And besides, there was republican America, quite in another shape than she was twenty years before, at the time of the war of independence in Greece. Then she had not yet extended her sway to the Pacific, and was not yet exposed to be so much affected by the political issues of Europe and Asia as she now is: then she had not yet a population of more than twenty millions, who now are in the necessity to claim the position of a power on earth: then she was indeed a new world teeming with the mysteries of the future, but yet was far from being what she is to-day; nay, even the Erie Canal, the great artery which now acts as a miraculous link between Europe and the interior of your republic, was only about to be completed at the time. And still what mighty sympathy! a sympathy warm in expression, and not barren in facts, thrilled through all America, much like that which I now meet, and pervaded even your national councils:—would I were entitled to say, much like as now! Although the question of Greece was of course worthy of all interest (as the cause of liberty always and everywhere is), yet it was only an isolated cause, and by no means of such surpassing influence upon the condition of the world as the cause of Hungary was, and is.
And yet I was disappointed in the expectation which I derived from your own history, that a just cause will find supporters and never will be forsaken by all. Oh, we were forsaken, gentlemen! We were forsaken even at the crisis, when, single-handed, we had defeated our cruel enemy. And Russia, that personification of despotism, stepped in with its iron weight, tearing to pieces the law of nations, and overthrowing upon our ruins the balance of power on earth.
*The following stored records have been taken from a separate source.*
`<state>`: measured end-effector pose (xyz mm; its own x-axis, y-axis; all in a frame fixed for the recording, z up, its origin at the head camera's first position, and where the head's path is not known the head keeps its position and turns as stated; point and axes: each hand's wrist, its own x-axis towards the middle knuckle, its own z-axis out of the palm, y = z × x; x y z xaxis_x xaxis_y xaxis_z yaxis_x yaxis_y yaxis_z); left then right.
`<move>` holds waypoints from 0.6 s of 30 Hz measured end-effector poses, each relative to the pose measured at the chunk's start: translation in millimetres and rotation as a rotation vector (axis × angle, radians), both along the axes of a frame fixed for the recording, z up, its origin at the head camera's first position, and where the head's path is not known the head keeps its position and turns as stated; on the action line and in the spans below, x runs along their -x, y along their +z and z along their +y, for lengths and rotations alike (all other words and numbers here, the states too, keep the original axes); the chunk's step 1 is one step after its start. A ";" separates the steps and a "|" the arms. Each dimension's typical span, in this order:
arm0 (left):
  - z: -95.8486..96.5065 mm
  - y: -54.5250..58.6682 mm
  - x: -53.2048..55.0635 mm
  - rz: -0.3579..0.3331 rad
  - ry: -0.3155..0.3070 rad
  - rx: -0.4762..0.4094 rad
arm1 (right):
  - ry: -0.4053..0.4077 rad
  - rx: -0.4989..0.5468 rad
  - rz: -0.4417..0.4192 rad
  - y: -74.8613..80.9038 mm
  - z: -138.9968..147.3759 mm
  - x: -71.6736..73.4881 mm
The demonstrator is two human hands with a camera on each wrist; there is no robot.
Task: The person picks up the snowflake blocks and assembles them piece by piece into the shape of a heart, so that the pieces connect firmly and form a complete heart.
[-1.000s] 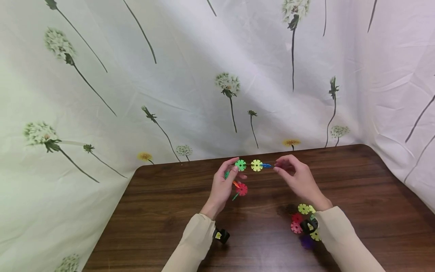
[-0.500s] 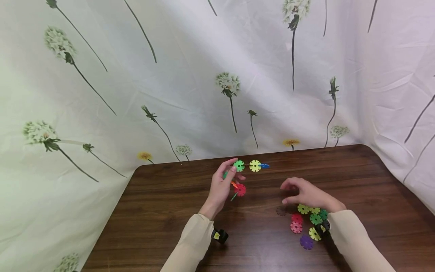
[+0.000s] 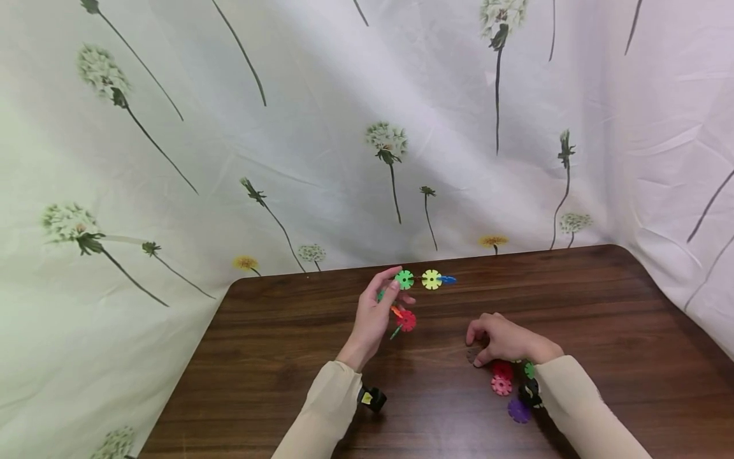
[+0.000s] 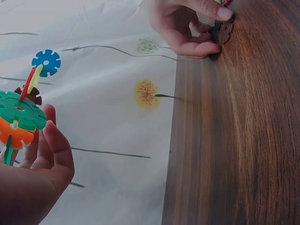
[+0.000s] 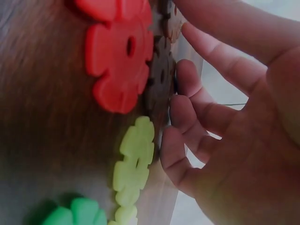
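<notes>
My left hand (image 3: 371, 315) holds up a chain of interlocking notched plastic discs, with a green disc (image 3: 404, 280) by its fingertips. From there the chain runs to a yellow disc (image 3: 431, 279) and a blue disc (image 4: 46, 63); a red disc (image 3: 406, 320) hangs lower beside an orange disc (image 4: 16, 134). At the tabletop, my right hand (image 3: 507, 338) pinches a brown notched disc (image 4: 225, 33) between thumb and finger. Beneath that palm lie loose discs: a red one (image 5: 123, 56), a dark brown one (image 5: 161, 75) and a yellow one (image 5: 135, 159).
More loose discs lie by the right wrist, among them a pink one (image 3: 501, 385) and a purple one (image 3: 518, 411); the hand and sleeve hide some. The wooden table (image 3: 275, 357) meets a dandelion-printed cloth (image 3: 321, 159) at its back edge.
My right hand has left the blue end of the chain and come down toward me to the brown disc on the table. The left hand keeps the chain in nearly the same spot.
</notes>
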<state>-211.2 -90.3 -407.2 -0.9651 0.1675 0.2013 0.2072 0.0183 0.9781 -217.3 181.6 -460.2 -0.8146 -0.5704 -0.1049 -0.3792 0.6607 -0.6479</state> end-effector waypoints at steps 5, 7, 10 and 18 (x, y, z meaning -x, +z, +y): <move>-0.3 0.5 -1.1 0.005 0.000 0.006 | -0.005 -0.002 -0.013 1.2 -2.7 -0.3; -0.1 0.9 -1.8 0.010 -0.001 0.004 | -0.011 -0.006 -0.019 1.6 -3.3 -0.6; 0.3 0.6 -2.0 0.017 -0.004 0.001 | -0.023 -0.021 -0.023 2.5 -4.0 -1.4; -0.7 0.3 -1.1 0.007 0.004 0.003 | 0.020 0.034 -0.034 2.0 -4.9 -1.8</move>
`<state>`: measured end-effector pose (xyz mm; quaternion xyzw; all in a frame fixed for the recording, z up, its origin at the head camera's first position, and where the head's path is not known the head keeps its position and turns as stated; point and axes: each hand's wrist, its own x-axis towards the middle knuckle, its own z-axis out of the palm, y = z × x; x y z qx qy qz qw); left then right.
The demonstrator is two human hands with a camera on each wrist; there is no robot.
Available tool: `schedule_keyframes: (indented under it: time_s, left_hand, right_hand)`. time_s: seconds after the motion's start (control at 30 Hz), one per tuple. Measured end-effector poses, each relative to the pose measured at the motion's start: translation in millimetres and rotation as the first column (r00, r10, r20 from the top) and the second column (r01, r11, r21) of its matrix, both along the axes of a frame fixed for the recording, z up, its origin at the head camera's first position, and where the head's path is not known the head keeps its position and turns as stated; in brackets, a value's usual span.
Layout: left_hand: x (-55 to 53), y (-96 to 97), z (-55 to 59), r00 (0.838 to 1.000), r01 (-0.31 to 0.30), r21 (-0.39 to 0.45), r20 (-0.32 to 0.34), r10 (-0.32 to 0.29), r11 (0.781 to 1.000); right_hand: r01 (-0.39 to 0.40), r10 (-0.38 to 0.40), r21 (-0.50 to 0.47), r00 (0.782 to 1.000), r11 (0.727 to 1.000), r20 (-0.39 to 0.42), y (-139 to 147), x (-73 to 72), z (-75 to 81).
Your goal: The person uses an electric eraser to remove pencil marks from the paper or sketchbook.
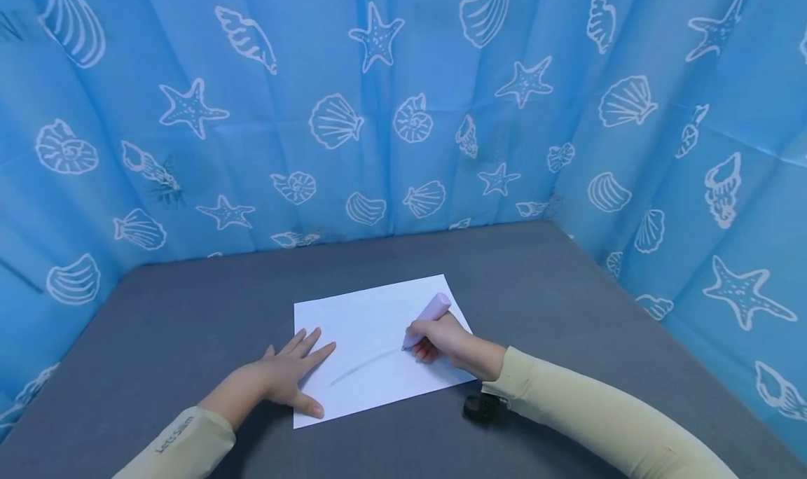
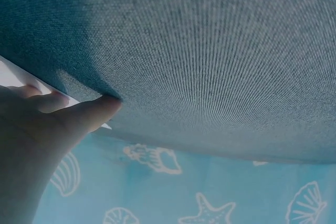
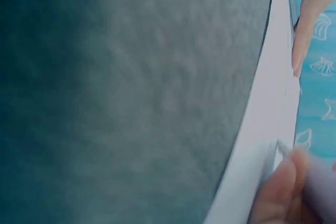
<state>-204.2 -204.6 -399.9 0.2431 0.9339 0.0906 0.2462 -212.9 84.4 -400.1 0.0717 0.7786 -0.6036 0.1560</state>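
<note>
Aslant, marker in right grip, paper beneath

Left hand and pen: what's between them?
White paper with a faint grey streak, drawn line or shadow unclear, as the head view shows.

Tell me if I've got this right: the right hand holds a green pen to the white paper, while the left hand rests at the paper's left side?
Not quite: the pen is pale purple, not green, as the head view shows. The rest stands: the right hand holds it to the white paper, and the left hand rests at the paper's left side.
</note>
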Motion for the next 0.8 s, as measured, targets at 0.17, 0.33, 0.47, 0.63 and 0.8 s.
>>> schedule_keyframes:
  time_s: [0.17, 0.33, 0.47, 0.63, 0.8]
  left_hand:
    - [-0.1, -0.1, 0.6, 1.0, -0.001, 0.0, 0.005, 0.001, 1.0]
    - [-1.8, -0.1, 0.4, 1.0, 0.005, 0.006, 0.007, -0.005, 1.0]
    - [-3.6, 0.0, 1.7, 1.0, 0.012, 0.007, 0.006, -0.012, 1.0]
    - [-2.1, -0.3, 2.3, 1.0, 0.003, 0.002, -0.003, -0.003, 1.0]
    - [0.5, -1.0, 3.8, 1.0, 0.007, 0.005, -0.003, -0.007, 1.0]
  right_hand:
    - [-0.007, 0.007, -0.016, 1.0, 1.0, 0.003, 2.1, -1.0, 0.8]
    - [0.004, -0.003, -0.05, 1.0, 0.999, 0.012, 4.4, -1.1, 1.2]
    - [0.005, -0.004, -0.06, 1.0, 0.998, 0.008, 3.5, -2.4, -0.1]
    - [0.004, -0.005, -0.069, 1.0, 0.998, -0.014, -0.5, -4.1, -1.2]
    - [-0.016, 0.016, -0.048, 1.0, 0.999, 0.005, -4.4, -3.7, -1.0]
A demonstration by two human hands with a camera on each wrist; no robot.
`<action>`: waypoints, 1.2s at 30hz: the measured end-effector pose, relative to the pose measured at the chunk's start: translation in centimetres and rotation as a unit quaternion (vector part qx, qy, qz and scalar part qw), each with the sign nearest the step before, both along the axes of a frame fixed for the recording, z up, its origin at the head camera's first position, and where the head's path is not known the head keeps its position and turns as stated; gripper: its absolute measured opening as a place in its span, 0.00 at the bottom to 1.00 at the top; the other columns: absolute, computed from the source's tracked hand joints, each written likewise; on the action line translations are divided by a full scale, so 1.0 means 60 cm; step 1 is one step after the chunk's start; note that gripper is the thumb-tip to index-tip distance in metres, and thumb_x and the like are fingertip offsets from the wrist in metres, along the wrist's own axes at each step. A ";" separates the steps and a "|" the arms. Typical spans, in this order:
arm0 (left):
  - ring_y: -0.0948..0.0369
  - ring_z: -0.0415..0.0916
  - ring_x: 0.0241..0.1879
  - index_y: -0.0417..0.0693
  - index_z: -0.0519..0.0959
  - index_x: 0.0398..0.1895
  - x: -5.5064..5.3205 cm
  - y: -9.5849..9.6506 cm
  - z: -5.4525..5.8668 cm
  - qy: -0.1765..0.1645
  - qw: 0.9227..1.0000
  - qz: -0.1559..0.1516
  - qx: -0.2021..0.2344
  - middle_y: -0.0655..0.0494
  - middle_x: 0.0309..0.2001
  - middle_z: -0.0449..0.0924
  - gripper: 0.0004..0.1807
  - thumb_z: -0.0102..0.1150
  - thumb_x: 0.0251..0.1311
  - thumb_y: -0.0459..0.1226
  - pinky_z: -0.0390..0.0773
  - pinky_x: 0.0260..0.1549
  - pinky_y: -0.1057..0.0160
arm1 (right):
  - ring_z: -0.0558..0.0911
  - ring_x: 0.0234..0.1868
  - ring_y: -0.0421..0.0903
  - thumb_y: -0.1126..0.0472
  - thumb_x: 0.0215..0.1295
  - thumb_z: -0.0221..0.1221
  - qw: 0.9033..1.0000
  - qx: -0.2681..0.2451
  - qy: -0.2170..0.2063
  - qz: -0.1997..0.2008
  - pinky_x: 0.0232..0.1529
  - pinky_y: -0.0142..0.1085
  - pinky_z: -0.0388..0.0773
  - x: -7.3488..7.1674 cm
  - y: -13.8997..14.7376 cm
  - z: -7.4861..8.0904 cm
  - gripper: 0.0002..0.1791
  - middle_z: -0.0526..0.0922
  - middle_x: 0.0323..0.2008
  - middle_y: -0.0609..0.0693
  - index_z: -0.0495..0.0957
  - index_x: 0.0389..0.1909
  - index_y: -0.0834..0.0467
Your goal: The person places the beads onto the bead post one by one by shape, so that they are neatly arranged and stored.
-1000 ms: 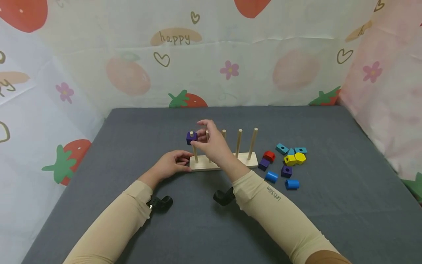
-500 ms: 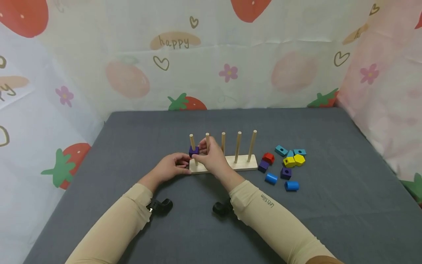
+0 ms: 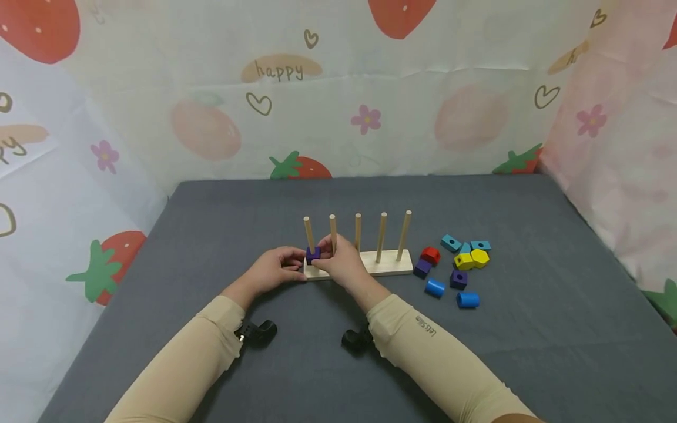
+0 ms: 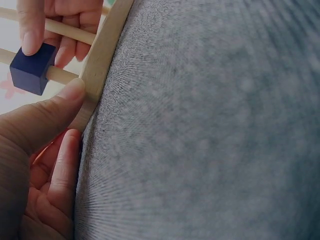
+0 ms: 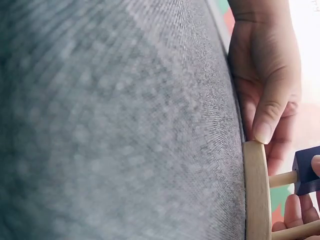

That Russia, if invited, would snatch at the opportunity to gain preponderance amongst the powers on earth—of this I entertained not the slightest doubt; but I must confess, I did not believe either that Austria would claim, or that the other powers of the earth, and chiefly Great Britain and America, would permit the intervention of Russia. I could not believe that Austria would resort to this desperate remedy, because (and it is a remarkable circumstance which I mention now for the first time) it was Austria which but a few years before, when, in the transactions with Turkey, the question of foreign interference for the maintenance of the integrity of the Turkish empire was agitated in the councils of the world (and from which you of course were excluded, as to the present day you always yet have been, as if you were nothing but a patch of earth); yes, it was Austria, which objecting that the guarantee of interference should be even claimed, pronounced in a solemn diplomatic note these memorable words:—
"A State ought never to accept, and still less request, of another State, a service for which it is unable to offer in return a strict reciprocity; else by accepting such favour she loses the flower of her own independence—a State accepting such a favour becomes a mediatized State: it makes an act of submission to the will of the State which takes the charge of its defence; this State becomes a protector, and to be dependent upon a protector is insupportable."